Items listed in a dataset —
.....

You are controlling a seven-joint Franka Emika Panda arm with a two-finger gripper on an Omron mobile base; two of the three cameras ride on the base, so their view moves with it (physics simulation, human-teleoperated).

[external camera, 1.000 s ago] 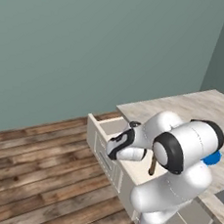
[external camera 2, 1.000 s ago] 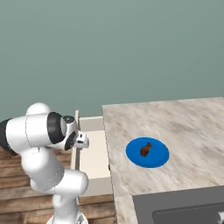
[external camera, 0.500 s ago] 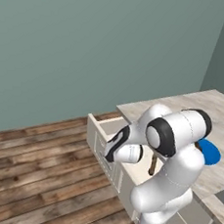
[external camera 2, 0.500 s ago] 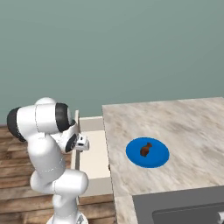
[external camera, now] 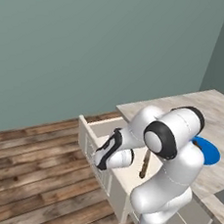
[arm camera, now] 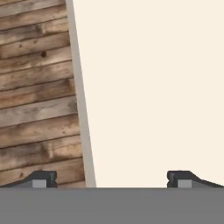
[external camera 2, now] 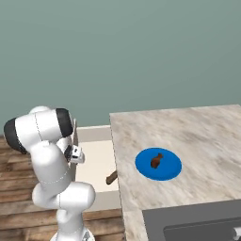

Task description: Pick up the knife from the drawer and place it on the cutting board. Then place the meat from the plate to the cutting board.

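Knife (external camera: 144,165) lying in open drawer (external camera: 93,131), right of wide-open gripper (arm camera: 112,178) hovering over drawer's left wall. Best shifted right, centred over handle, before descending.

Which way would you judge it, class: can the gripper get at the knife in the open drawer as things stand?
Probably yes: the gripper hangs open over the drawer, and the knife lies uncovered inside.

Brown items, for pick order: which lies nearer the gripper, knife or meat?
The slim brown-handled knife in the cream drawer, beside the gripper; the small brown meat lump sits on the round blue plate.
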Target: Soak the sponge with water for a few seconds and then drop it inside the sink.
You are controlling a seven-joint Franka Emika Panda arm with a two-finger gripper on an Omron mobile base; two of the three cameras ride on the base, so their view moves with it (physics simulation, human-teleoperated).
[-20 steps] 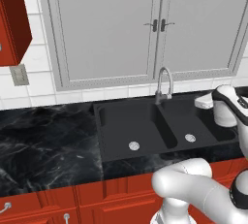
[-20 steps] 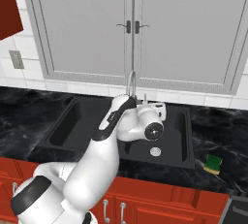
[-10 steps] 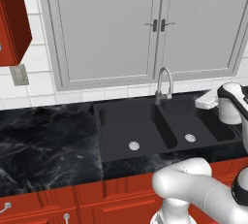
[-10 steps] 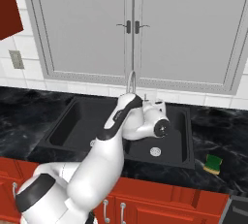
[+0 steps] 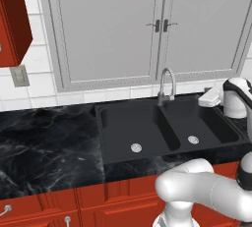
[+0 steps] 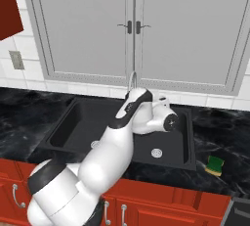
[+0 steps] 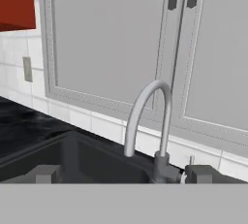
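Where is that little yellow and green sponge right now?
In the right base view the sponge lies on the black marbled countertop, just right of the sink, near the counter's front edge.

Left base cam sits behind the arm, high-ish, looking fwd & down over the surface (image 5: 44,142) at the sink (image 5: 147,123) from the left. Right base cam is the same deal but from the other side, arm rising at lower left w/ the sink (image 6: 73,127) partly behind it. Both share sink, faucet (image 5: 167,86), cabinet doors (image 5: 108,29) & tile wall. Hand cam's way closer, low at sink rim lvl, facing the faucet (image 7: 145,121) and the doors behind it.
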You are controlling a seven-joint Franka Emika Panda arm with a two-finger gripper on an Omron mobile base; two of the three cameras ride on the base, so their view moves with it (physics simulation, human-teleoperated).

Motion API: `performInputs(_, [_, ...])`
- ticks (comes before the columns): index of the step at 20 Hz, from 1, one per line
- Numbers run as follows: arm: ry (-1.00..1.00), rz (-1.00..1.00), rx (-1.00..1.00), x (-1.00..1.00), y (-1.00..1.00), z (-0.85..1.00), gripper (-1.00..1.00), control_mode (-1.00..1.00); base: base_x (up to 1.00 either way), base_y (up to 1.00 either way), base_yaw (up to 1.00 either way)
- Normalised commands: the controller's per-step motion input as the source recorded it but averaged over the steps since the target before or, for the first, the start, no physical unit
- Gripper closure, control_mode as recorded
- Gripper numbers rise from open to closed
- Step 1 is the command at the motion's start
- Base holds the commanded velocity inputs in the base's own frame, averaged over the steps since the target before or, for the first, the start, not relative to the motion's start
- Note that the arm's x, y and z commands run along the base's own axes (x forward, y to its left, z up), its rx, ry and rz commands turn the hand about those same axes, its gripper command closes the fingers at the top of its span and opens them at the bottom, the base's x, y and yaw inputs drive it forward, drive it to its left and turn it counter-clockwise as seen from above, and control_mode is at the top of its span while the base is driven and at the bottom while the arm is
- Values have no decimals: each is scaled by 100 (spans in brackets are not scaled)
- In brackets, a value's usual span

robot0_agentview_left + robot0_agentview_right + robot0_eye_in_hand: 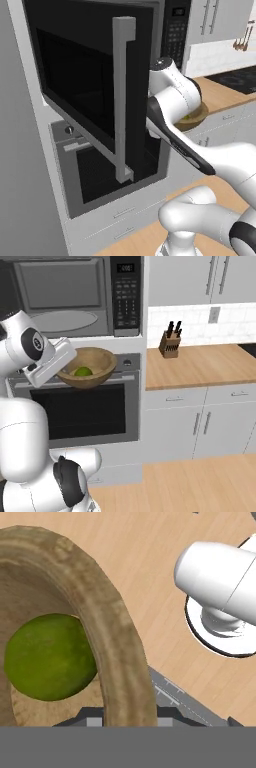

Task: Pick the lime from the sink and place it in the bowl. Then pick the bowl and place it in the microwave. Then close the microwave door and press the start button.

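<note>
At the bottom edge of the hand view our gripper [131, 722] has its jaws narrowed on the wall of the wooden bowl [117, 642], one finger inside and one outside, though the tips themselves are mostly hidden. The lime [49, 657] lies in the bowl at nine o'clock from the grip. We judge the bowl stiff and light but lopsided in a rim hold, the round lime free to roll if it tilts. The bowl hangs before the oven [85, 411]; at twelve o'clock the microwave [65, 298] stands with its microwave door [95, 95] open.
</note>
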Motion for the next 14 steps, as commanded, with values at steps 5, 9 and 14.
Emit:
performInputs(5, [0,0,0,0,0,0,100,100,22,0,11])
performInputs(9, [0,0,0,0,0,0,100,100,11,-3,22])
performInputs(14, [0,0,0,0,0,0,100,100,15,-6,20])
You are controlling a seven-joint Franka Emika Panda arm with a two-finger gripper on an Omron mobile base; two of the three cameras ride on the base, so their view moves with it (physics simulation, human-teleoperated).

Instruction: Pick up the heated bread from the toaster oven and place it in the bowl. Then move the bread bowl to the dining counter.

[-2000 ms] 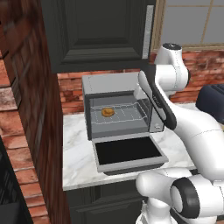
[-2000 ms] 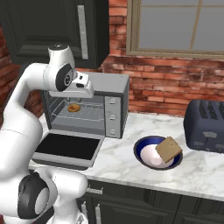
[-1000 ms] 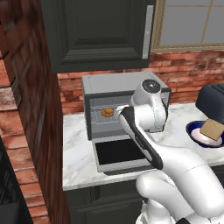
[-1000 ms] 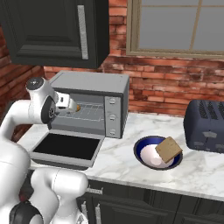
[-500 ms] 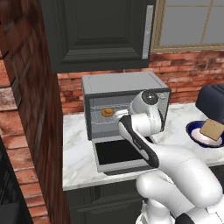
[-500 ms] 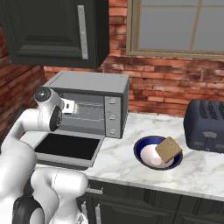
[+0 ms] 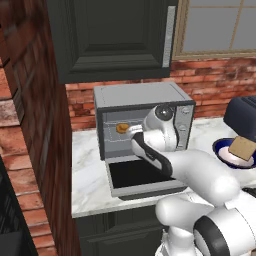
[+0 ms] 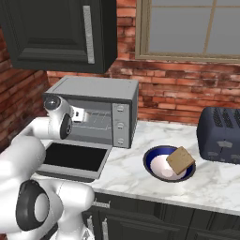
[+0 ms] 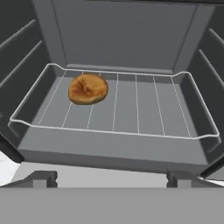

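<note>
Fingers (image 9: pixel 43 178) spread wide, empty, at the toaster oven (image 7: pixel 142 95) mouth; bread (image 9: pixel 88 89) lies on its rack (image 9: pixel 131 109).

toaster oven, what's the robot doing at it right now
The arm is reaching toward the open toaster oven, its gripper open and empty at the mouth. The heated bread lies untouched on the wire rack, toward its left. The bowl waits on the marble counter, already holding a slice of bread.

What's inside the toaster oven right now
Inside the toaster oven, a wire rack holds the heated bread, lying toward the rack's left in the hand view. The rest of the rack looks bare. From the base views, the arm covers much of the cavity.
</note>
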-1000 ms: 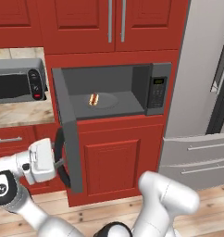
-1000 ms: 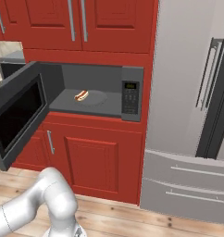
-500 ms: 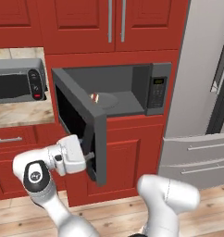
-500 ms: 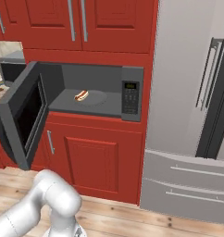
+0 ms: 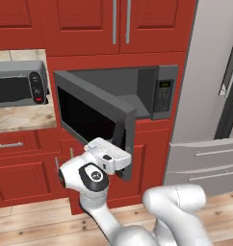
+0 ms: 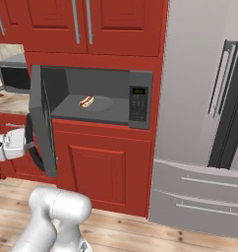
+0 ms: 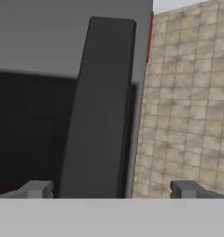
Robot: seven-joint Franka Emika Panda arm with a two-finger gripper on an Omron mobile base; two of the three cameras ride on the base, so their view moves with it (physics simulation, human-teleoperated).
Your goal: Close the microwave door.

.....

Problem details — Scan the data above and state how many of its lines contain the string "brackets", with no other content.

Answer — 2